(Task details) In the listing below, find the line with "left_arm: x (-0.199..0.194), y" and the line with "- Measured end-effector". Repeat those two lines and all lines between them exactly.

::::

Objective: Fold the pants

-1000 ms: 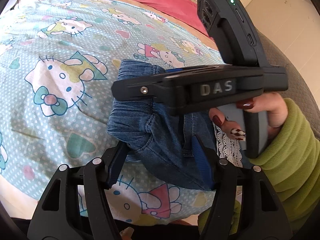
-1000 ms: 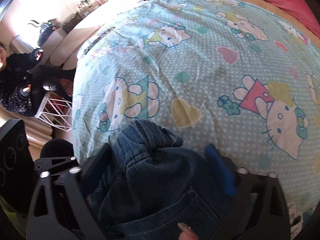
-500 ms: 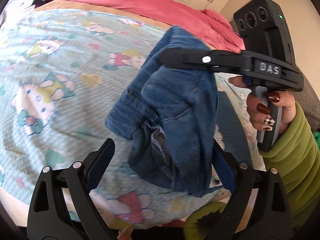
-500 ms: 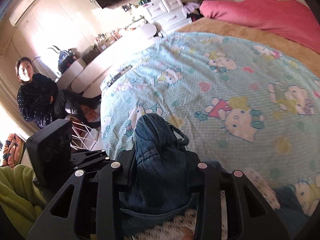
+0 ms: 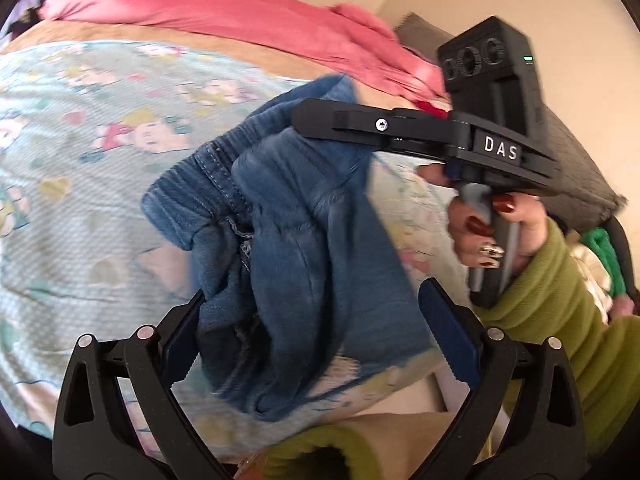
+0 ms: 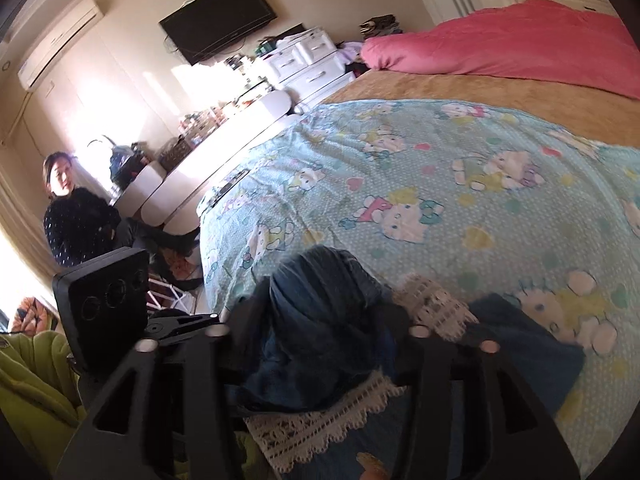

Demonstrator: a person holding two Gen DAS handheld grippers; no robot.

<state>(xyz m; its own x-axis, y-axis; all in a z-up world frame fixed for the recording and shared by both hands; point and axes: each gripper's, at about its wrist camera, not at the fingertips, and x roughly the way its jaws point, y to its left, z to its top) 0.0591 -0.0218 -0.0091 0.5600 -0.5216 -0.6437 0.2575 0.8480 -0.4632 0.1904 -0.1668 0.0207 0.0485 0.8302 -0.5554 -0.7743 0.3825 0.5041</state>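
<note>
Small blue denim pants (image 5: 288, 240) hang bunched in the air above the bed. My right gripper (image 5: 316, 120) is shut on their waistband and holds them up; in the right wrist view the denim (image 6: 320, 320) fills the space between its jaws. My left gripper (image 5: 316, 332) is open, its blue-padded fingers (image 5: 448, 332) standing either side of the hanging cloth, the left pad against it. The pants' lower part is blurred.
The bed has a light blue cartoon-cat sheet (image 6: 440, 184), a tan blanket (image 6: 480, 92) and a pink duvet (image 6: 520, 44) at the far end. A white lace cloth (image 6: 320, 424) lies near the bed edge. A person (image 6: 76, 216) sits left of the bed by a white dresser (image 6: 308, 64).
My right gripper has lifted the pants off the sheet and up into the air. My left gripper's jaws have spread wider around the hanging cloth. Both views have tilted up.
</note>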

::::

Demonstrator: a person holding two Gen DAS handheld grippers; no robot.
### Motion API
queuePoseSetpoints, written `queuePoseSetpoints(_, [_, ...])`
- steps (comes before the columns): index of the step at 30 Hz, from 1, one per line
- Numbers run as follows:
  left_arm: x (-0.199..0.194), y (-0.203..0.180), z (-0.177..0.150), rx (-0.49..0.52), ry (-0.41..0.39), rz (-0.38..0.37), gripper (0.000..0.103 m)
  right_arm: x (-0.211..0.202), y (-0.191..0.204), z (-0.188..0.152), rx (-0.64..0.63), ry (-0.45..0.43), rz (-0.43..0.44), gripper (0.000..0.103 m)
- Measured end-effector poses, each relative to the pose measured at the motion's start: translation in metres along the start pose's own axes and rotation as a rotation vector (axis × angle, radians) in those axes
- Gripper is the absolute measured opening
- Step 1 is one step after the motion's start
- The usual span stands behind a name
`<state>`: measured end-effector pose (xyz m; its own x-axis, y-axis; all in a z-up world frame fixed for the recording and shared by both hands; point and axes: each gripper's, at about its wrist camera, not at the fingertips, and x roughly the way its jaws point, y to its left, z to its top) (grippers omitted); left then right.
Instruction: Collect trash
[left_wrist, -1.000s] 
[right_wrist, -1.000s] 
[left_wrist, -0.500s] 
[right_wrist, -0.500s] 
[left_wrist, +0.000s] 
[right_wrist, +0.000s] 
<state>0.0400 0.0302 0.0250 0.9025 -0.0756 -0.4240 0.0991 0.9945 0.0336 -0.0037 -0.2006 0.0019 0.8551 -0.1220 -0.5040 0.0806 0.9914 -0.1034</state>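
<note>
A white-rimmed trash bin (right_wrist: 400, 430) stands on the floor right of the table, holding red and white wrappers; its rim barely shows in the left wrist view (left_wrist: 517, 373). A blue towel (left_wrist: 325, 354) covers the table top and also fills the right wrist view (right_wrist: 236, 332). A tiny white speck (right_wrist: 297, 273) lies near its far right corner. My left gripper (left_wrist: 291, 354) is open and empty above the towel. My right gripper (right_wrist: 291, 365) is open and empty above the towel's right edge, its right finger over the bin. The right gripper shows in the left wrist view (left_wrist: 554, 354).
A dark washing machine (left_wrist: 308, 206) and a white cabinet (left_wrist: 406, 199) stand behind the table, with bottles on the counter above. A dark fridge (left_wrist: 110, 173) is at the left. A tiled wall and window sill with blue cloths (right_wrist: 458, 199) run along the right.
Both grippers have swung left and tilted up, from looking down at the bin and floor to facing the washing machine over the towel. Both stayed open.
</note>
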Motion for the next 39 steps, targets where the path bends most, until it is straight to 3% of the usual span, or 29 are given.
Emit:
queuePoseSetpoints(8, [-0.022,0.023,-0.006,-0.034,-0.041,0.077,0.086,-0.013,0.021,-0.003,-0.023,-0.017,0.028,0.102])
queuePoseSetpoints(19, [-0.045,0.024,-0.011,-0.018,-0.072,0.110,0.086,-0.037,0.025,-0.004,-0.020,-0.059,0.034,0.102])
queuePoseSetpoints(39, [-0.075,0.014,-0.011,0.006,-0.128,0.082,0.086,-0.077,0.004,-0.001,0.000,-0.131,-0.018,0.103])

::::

(Solution to the exercise)
  left_arm: x (-0.199..0.194), y (-0.203..0.180), z (-0.177..0.150), rx (-0.49..0.52), ry (-0.41..0.39), rz (-0.38..0.37), gripper (0.000..0.103 m)
  right_arm: x (-0.211..0.202), y (-0.191..0.204), z (-0.188..0.152), rx (-0.64..0.63), ry (-0.45..0.43), rz (-0.43..0.44), gripper (0.000..0.103 m)
- Measured end-effector poses, each relative to the pose measured at the motion's start: translation in metres along the start pose's own axes and rotation as a rotation vector (axis × angle, radians) in those axes

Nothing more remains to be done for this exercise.